An diesem Vormittag will sich der Nebel nicht auflösen. Es ist kalt und nass. Typisches Fritz-Walter-Wetter. Bernd Dassel weiß, was das bedeutet und dass Fritz Walter einer der berühmtesten Fußballer gewesen ist, der am liebsten bei nasskaltem Wetter gegen den Ball trat. Bernd Dassel war lange Zeit Sportredakteur. Sein Wetter allerdings ist das heute nicht. Die Nässe kriecht in Dassels maroden Körper, und das Herz fängt an zu spinnen, wenn es draußen kalt ist. Der 65-Jährige ist dennoch gut gelaunt, als er am Tisch sitzt in seinem hübsch renovierten Fachwerkhaus in Bettelhofen bei Leutkirch und erzählen soll über die von ihm moderierte Gesprächsrunde 'Talk im Bock' in Leutkirch. Weshalb prominente Köpfe wie Dietmar Hopp, Philipp Lahm, Ulrike Folkerts, Claus Kleber oder Frank Plasberg zu Gast sind. Weshalb sie ohne Gage kommen. Und weshalb das Publikum in Massen strömt.
Der 'Talk im Bock' in Leutkirch feiert den 10. Geburtstag am kommenden Montag (20 Uhr, Bocksaal) und gehört zu den bedeutenden Veranstaltungsreihen der Region.

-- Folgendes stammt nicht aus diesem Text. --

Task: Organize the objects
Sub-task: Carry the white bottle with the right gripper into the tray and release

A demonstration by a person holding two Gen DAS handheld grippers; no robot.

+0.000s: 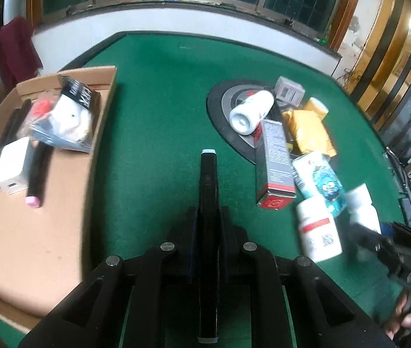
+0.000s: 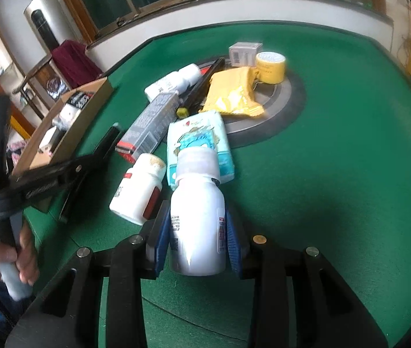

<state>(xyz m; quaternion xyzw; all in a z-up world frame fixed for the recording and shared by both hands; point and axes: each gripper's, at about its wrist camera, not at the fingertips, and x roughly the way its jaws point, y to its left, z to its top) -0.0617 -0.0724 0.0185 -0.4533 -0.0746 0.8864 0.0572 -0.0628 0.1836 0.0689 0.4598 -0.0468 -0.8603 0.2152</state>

Dieser Talk ist Dassels Kind. Und weil die Freude über Kinder oft Schmerzen verdrängt, denkt er nicht immer an die Defekte in seinem Körper. Egal, dass er nach sechs Herzinfarkten drei Bypässe und einen Defribrilator in sich trägt. Dazu künstliche Gelenke in Knien und Hüften. Dass er Hautkrebs, Lungenembolie und 28 Vollnarkosen hinter sich hat. Auch wurscht, dass er an einer Krankheit leidet, bei der Nervenzellen absterben und die ihm ein zügiges Gehen verwehrt.
Kein Lamentieren mehr
Alles irgendwie egal. Beim Talk im Bock muss er ohnehin nur sitzen. 'Mich zieht nichts mehr runter', sagt er und dass er nach den körperlichen Tiefschlägen nur noch lachen könne. Na ja, nicht unbedingt an jenen Tagen, wenn die Schmerzen unerträglich werden. Aber die Zeit des Lamentierens liege hinter ihm.

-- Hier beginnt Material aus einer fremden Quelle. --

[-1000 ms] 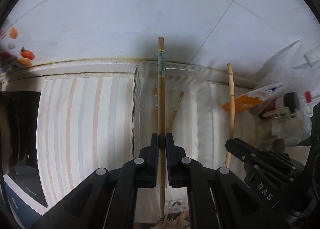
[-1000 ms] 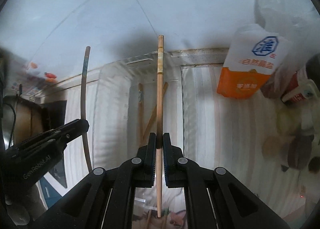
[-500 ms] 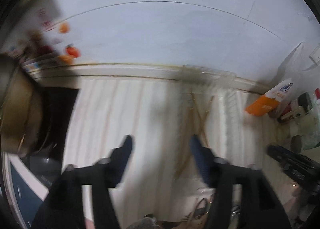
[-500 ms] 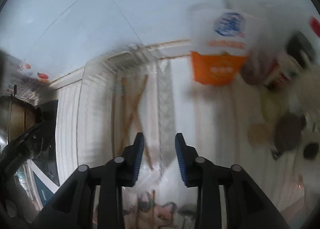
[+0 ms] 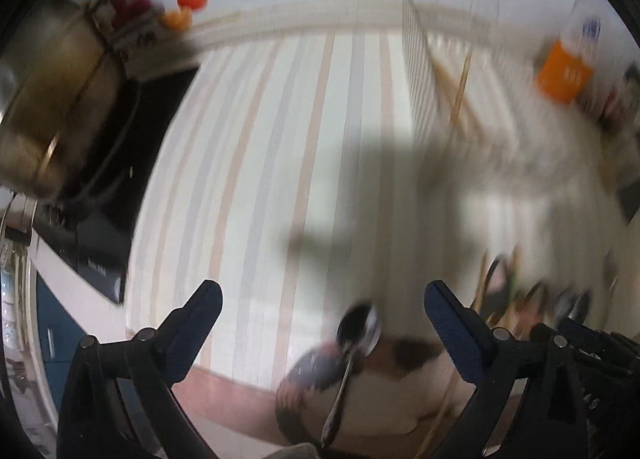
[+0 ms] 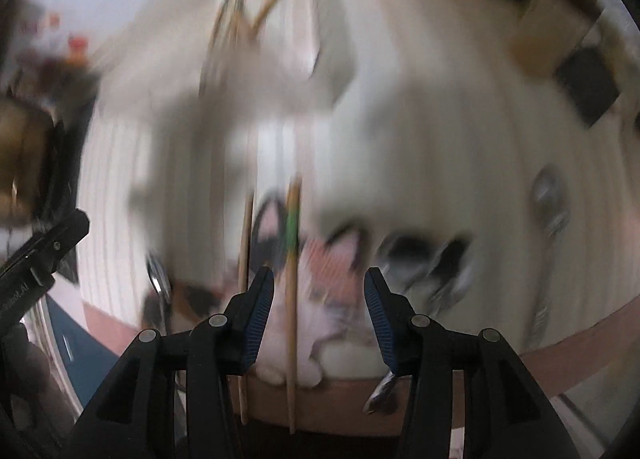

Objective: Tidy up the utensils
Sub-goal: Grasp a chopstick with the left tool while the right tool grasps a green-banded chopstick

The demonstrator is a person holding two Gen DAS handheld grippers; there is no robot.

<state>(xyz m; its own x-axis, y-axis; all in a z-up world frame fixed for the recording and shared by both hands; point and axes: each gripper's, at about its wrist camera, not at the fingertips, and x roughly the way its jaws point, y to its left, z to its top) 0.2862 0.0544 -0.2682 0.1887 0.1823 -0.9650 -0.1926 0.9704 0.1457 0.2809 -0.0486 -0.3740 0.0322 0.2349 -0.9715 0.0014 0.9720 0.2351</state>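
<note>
Both tongs empty: my left gripper gapes wide above a spoon, my right gripper half-open astride a chopstick, lined up because loose utensils lie here.

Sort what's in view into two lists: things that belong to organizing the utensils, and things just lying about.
Belongs to the job:
spoon
green-banded chopstick
plain chopstick
second spoon
clear tray holding chopsticks

Just lying about:
orange-and-white bag
pot
striped mat
</note>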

Bernd Dassel liebt den Talk im Bock. Gewiss, er hat auch viele berufliche Stationen geliebt: als Tageszeitungs-Redakteur, als Rundfunkmoderator oder als Chef des SAT.1-Frühstücksfernsehens. Die Allgäuer Talk-Runde würde er dennoch an Nummer eins setzen. Obwohl er keinen Cent daran verdient.

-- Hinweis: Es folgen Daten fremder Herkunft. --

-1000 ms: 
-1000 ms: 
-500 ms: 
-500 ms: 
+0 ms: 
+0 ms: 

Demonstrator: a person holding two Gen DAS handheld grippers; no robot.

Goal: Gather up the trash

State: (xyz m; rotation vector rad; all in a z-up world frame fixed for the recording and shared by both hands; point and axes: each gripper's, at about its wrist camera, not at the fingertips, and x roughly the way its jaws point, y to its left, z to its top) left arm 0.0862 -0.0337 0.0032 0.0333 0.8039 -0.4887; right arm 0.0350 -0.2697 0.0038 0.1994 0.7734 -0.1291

Hingegen profitieren bedürftige Kinder vom Talk im Bock oder Menschen, die die Spur verloren haben. Mit den Spendengeldern des Publikums werden soziale Einrichtungen unterstützt. Bislang mit einer Summe von 370 000 Euro. Das schätzen die Gäste. Deshalb kommen sie zum Nulltarif.
Natürlich ist Dassel darauf stolz. Das war so nicht zu erwarten, als die Stadt Leutkirch vor zehn Jahren auf die Suche ging nach einem Event. Dassel hatte mal die Bemerkung fallen lassen, eine Talkrunde für die Volkshochschule ins Leben rufen zu wollen, wenn er in Rente geht. 'Könntest du das zehn Jahre früher umsetzen?', fragte man ihn prompt. Dassel sagte zu. Obwohl der ärztliche Rat lautete, kürzer zu treten. Menschen mit großem Ehrgeiz sind aber auf diesem Ohr oft taub. Dassel auch, und so ließ er 2001 seinen ersten Gast Platz nehmen. Willi Steul, heute Intendant des Deutschlandfunks. Die Veranstaltung war ausverkauft – ein Traumstart.
Suche nach geeigneten Gästen, Telefonate, Mailverkehr, Recherchen: Für Dassel ist das wie ein Fulltime-Job, der ihm viel Spaß bereitet. Und der es manchmal schafft, seine Schmerzen zu bekämpfen.